## TASK STATEMENT
Restate exactly the lines from the top of the listing below to the line containing "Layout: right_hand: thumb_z"; the remaining lines are not wanted.

*** Opening RAW DATA ***

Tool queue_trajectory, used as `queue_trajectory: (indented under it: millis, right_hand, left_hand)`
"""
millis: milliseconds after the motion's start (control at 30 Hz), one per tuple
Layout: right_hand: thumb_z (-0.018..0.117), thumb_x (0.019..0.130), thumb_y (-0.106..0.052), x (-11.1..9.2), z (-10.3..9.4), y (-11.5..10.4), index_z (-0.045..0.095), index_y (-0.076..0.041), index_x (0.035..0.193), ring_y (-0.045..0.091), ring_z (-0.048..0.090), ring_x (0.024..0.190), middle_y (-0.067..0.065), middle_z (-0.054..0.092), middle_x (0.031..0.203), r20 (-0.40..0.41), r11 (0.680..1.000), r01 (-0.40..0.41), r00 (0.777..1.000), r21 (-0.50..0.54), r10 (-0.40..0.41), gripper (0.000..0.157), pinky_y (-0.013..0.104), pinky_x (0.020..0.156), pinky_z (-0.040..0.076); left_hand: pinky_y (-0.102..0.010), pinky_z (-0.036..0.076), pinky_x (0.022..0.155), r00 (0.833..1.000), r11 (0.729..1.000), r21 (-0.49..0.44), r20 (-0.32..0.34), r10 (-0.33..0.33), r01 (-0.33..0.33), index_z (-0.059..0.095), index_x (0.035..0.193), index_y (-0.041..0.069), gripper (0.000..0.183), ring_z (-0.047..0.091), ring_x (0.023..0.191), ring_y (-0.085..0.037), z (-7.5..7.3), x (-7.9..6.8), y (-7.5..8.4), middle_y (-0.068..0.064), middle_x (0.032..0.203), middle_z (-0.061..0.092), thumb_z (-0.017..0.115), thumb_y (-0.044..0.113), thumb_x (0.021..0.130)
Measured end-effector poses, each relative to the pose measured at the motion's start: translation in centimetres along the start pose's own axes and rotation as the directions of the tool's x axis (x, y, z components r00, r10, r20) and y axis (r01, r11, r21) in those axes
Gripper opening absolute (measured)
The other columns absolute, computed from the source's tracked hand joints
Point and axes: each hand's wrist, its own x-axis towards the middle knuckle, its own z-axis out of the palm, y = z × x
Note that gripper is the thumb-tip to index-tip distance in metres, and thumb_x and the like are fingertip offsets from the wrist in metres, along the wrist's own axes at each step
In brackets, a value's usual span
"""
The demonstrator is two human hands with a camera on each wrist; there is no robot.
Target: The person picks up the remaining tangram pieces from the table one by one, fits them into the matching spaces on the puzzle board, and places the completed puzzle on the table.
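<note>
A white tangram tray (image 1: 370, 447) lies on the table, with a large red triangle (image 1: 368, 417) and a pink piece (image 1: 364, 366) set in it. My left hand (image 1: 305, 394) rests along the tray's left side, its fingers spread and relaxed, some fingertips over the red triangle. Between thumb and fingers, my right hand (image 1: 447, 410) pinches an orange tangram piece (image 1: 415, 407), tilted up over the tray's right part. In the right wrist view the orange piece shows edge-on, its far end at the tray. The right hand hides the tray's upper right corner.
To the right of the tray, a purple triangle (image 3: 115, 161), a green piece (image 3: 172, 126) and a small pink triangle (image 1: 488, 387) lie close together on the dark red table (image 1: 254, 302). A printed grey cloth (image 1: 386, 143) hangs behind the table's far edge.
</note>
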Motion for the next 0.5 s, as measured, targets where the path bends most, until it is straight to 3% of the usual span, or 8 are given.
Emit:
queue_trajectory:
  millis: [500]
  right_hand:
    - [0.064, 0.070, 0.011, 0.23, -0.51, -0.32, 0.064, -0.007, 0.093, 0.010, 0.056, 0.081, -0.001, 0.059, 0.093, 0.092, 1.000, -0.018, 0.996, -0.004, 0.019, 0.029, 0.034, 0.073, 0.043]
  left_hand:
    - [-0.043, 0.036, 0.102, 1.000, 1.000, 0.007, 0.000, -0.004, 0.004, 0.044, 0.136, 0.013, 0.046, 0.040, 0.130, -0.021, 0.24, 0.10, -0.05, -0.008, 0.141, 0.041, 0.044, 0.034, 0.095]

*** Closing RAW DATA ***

## YOUR RESPONSE
Tool queue_trajectory, used as `queue_trajectory: (indented under it: millis, right_hand, left_hand)`
"""
millis: milliseconds after the motion's start (control at 30 Hz), one per tuple
Layout: right_hand: thumb_z (-0.018..0.117), thumb_x (0.019..0.130), thumb_y (-0.106..0.052), x (-11.1..9.2), z (-10.3..9.4), y (-11.5..10.4), index_z (-0.045..0.095), index_y (-0.076..0.041), index_x (0.035..0.193), ring_y (-0.045..0.091), ring_z (-0.048..0.090), ring_x (0.024..0.190), middle_y (-0.067..0.065), middle_z (-0.054..0.092), middle_x (0.031..0.203), r20 (-0.40..0.41), r11 (0.680..1.000), r01 (-0.40..0.41), r00 (0.777..1.000), r21 (-0.50..0.54), r10 (-0.40..0.41), gripper (0.000..0.157), pinky_y (-0.013..0.104), pinky_x (0.020..0.156), pinky_z (-0.040..0.076); left_hand: pinky_y (-0.102..0.010), pinky_z (-0.036..0.076), pinky_x (0.022..0.155), r00 (0.833..1.000), r11 (0.729..1.000), r21 (-0.49..0.44), r20 (-0.32..0.34), r10 (-0.33..0.33), r01 (-0.33..0.33), index_z (-0.059..0.095), index_x (0.035..0.193), index_y (-0.041..0.069), gripper (0.000..0.183), ring_z (-0.047..0.091), ring_x (0.023..0.191), ring_y (-0.085..0.037), z (-7.5..7.3), x (-7.9..6.8), y (-7.5..8.4), middle_y (-0.068..0.064), middle_x (0.032..0.203), middle_z (-0.061..0.092), thumb_z (-0.017..0.115), thumb_y (-0.044..0.113), thumb_x (0.021..0.130)

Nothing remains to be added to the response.